LAWS(PVC)-1909-2-61

KESHAB PAL Vs. EMPEROR

Decided On February 12, 1909
KESHAB PAL Appellant
V/S
EMPEROR Respondents

JUDGEMENT

(1.) This is an appeal from a conviction by the Sessions Judge of Burdwan in a case tried with the aid of a jury. We can, therefore, interfere only on the ground of material misdirection.

(2.) In paragraphs 9 and 10 of his charge, the learned Sessions Judge seems to have told the jury that the trial before them was supplementary to one which had already been held, and he informed them of the course and the result of the former trial. It appears that on that occasion the jury were for acquittal, and the Judge referred the matter to this Court with the result that this Court concurred with the Judge and convicted the persons then on their trial. And having brought this to the jury's notice, the Judge proceeded to warn them that they must consider carefully whether there was any reason for coming to a different conclusion on the point of possession from that arrived at by this Court and himself on the former occasion.

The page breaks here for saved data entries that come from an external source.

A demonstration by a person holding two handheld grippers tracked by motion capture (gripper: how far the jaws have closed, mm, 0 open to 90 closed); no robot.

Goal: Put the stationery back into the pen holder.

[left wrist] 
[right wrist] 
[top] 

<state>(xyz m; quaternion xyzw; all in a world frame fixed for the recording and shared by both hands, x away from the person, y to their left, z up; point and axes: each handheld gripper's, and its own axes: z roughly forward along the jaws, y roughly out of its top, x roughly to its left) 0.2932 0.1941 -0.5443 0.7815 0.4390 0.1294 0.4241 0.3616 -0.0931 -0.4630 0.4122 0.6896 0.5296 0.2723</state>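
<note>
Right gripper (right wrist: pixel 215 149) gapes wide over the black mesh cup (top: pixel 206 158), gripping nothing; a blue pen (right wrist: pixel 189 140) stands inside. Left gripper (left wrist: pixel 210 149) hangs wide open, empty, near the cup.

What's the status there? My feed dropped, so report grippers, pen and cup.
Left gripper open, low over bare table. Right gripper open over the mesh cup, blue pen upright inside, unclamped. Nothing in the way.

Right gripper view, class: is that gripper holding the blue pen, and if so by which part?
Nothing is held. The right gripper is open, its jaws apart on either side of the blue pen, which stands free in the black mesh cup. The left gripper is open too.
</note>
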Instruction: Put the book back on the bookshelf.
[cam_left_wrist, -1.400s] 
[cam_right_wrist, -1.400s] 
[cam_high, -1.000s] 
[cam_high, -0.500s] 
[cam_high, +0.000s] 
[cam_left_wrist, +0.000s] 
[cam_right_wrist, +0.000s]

(3.) It seems to us that the learned Sessions Judge ought to have referred to the previous trial only, if at all, in order to warn the jury that they were not bound by its result but were, on the contrary, bound to form an independent opinion on the evidence then before them; prima facie, therefore, there was, we think, a misdirection. But the remarks to which we take exception, appear to have been directed exclusively to the question of possession, and we find that no such question arose at the present trial. The defence of the appellants now before us was an alibi; and they never pleaded, much less discharged the onus of proving, that their possession of the land on which the riot took place, had been interfered with, and that they had acted in the exercise of the right of private defence. Although, then, the learned Judge was, in our opinion, wrong in addressing the jury on the lines indicated above, the misdirection can hardly, in the circumstances, be said to have occasioned a failure of justice, and we think it unnecessary to order re-trial. The evidence on the record shows that the case was a perfectly simple and clear one, and that there was ample evidence to support the finding of the jury, the learned Judge's charge was in all other respects unexceptionable; and the sentence seem appropriate and by no means too severe.